■ Your task
The complete listing that follows is to be set down again, exactly as it appears.

(Given material begins)

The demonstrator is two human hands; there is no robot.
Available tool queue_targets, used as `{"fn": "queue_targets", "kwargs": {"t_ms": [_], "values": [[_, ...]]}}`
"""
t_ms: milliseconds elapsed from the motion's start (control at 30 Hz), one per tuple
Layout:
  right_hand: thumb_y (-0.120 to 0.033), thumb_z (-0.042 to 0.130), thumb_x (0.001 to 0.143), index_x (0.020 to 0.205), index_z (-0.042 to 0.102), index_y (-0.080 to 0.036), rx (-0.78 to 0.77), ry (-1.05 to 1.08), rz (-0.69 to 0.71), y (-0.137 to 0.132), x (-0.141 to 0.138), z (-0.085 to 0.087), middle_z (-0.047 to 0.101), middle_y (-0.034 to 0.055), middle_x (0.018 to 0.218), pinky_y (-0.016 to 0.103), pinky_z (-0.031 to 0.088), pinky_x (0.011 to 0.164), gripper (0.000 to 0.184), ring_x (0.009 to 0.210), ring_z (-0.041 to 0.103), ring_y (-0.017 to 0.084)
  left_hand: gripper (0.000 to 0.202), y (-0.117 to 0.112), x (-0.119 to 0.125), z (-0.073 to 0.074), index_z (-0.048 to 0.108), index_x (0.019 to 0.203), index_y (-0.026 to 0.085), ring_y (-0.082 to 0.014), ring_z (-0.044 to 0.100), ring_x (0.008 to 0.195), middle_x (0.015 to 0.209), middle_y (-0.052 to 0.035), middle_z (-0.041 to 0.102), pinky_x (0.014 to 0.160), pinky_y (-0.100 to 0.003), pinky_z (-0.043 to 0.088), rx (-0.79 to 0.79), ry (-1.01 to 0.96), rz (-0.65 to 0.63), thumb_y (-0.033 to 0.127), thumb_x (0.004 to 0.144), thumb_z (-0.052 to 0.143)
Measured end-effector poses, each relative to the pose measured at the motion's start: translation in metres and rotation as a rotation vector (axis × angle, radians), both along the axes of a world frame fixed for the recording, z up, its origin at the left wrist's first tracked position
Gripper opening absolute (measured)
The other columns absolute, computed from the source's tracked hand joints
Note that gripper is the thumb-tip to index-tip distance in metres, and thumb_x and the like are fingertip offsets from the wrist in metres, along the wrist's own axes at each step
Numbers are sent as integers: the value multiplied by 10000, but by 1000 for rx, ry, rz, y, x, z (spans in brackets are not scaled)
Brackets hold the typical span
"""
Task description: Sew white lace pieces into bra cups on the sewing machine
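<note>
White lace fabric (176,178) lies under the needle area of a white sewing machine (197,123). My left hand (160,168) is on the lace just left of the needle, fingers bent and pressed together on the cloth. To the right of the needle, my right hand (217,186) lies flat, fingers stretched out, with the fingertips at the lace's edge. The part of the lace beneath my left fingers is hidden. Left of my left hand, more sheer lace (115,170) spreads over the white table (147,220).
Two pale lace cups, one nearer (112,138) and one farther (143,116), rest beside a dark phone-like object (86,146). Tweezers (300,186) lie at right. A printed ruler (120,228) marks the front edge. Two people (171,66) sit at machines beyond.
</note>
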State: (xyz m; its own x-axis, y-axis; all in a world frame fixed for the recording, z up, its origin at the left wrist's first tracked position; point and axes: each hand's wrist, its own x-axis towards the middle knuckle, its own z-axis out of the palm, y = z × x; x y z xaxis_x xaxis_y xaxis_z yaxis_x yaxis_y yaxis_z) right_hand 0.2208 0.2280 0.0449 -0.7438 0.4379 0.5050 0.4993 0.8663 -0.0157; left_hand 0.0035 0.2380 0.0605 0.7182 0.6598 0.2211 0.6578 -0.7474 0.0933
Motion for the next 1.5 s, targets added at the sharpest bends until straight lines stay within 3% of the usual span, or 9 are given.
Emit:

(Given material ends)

■ Output of the exercise
The demonstrator is two human hands; there is no robot.
Available tool queue_targets, used as `{"fn": "queue_targets", "kwargs": {"t_ms": [_], "values": [[_, ...]]}}`
"""
t_ms: milliseconds elapsed from the motion's start (control at 30 Hz), one per tuple
Layout:
  right_hand: thumb_y (-0.120 to 0.033), thumb_z (-0.042 to 0.130), thumb_x (0.001 to 0.143), index_x (0.020 to 0.205), index_z (-0.042 to 0.102), index_y (-0.080 to 0.036), rx (-0.78 to 0.77), ry (-1.05 to 1.08), rz (-0.69 to 0.71), y (-0.137 to 0.132), x (-0.141 to 0.138), z (-0.085 to 0.087), middle_z (-0.047 to 0.101), middle_y (-0.034 to 0.055), middle_x (0.018 to 0.218), pinky_y (-0.016 to 0.103), pinky_z (-0.031 to 0.088), pinky_x (0.011 to 0.164), gripper (0.000 to 0.184), ring_x (0.009 to 0.210), ring_z (-0.041 to 0.103), ring_y (-0.017 to 0.084)
  left_hand: gripper (0.000 to 0.202), y (-0.117 to 0.112), x (-0.119 to 0.125), z (-0.073 to 0.074), index_z (-0.048 to 0.108), index_x (0.019 to 0.203), index_y (-0.026 to 0.085), ring_y (-0.082 to 0.014), ring_z (-0.044 to 0.100), ring_x (0.008 to 0.195), middle_x (0.015 to 0.209), middle_y (-0.052 to 0.035), middle_z (-0.041 to 0.102), pinky_x (0.014 to 0.160), pinky_y (-0.100 to 0.003), pinky_z (-0.043 to 0.088), rx (-0.79 to 0.79), ry (-1.01 to 0.96), rz (-0.65 to 0.63), thumb_y (-0.033 to 0.127), thumb_x (0.004 to 0.144), thumb_z (-0.052 to 0.143)
Measured end-effector poses, each relative to the pose measured at the motion's start: translation in metres and rotation as a rotation vector (axis × angle, radians), both along the axes of a world frame fixed for the recording, z up, its origin at the left wrist's first tracked position
Gripper opening absolute (measured)
The other columns absolute, computed from the source's tracked hand joints
Note that gripper is the thumb-tip to index-tip distance in metres, and thumb_x and the like are fingertip offsets from the wrist in metres, along the wrist's own axes at each step
Numbers are sent as integers: the value multiplied by 10000, but by 1000 for rx, ry, rz, y, x, z (spans in brackets are not scaled)
Brackets hold the typical span
"""
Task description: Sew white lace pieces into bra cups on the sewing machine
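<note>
White lace fabric (176,178) lies under the needle area of a white sewing machine (197,123). My left hand (160,168) is on the lace just left of the needle, fingers bent and pressed together on the cloth. To the right of the needle, my right hand (217,186) lies flat, fingers stretched out, with the fingertips at the lace's edge. The part of the lace beneath my left fingers is hidden. Left of my left hand, more sheer lace (115,170) spreads over the white table (147,220).
Two pale lace cups, one nearer (112,138) and one farther (143,116), rest beside a dark phone-like object (86,146). Tweezers (300,186) lie at right. A printed ruler (120,228) marks the front edge. Two people (171,66) sit at machines beyond.
</note>
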State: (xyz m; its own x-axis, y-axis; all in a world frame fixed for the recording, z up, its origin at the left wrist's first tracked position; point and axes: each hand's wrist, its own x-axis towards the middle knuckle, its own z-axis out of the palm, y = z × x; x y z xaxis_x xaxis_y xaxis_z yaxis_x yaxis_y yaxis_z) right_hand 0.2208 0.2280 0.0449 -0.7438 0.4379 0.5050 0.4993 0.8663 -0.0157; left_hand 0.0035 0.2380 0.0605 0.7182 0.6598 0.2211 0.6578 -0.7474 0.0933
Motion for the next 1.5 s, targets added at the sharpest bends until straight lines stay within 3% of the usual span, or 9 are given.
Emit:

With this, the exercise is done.